All lines of the listing that contain "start" should be shown in full.

==== AVAILABLE DATA

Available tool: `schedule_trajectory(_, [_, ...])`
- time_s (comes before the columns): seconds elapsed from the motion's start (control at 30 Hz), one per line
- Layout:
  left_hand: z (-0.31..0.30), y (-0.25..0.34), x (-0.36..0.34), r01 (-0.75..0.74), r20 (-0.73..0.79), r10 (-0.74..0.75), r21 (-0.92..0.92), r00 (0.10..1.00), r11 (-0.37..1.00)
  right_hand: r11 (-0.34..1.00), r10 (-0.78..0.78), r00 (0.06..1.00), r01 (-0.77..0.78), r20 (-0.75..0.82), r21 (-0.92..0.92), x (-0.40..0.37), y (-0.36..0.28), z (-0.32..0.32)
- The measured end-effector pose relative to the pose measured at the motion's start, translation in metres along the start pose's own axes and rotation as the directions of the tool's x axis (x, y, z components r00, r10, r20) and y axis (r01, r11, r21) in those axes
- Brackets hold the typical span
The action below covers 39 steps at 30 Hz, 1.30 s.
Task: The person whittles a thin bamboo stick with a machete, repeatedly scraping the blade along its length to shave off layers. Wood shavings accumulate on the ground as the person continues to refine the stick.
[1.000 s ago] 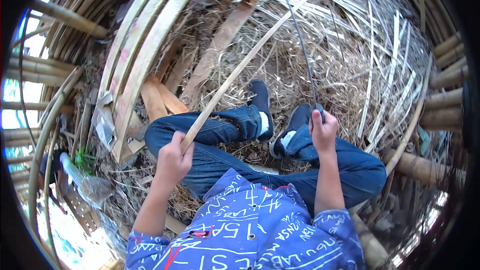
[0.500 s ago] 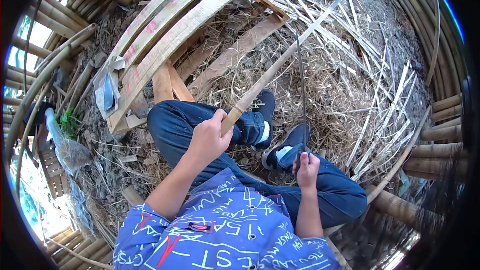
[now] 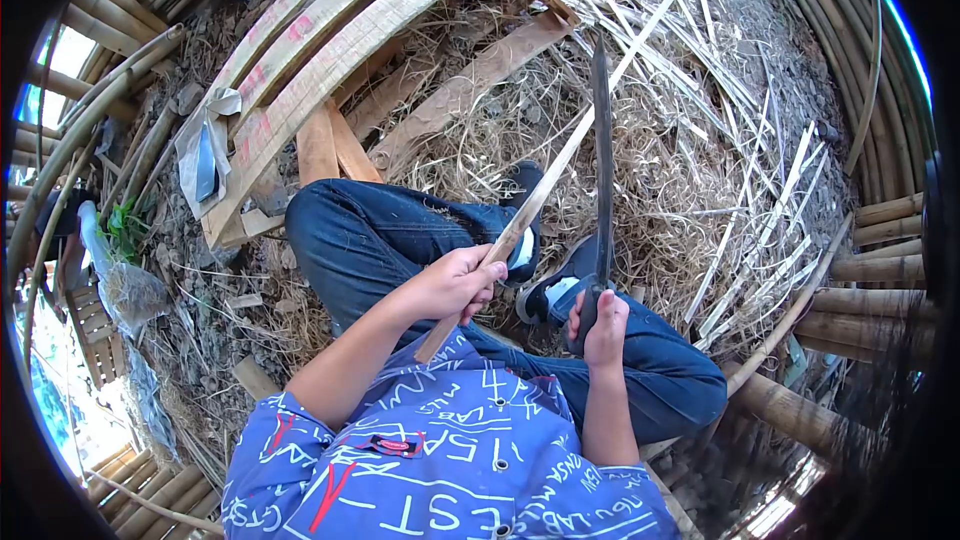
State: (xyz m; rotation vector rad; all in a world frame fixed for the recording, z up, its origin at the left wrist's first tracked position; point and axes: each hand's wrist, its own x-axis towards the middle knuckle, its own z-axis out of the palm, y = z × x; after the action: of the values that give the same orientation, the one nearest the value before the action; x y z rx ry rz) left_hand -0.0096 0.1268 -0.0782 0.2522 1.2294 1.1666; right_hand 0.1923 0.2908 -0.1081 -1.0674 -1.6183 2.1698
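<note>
A long bamboo strip (image 3: 545, 190) slants from my shirt front up over the shavings, and my left hand (image 3: 458, 287) is closed around it near its lower end. A short stub of the strip sticks out below that hand, over my lap. My right hand (image 3: 603, 328) grips the dark handle of a machete (image 3: 602, 170) above my right knee. Its blade points away from me, broad side in view. In this view the upper blade overlaps the strip. My crossed legs in jeans (image 3: 350, 240) lie beneath both hands.
A slatted wooden pallet (image 3: 345, 65) lies at the upper left, with a phone-like flat object (image 3: 207, 162) in a plastic wrapper on its corner. Curly shavings (image 3: 670, 190) and thin split strips (image 3: 735, 90) cover the ground. Bamboo poles (image 3: 870, 270) line the right side.
The bamboo strip has slid back towards me and turned, so its lower end now shows below my left hand. The machete has rotated from edge-on to show its broad side.
</note>
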Motion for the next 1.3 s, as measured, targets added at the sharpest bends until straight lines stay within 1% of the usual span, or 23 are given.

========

→ **ANSWER SPACE**:
- time_s (comes before the columns): seconds elapsed from the motion's start (control at 30 Hz), one per line
- The measured end-effector pose relative to the pose measured at the motion's start, translation in metres along the start pose's own axes and rotation as the directions of the tool's x axis (x, y, z components r00, r10, r20) and y axis (r01, r11, r21) in those axes

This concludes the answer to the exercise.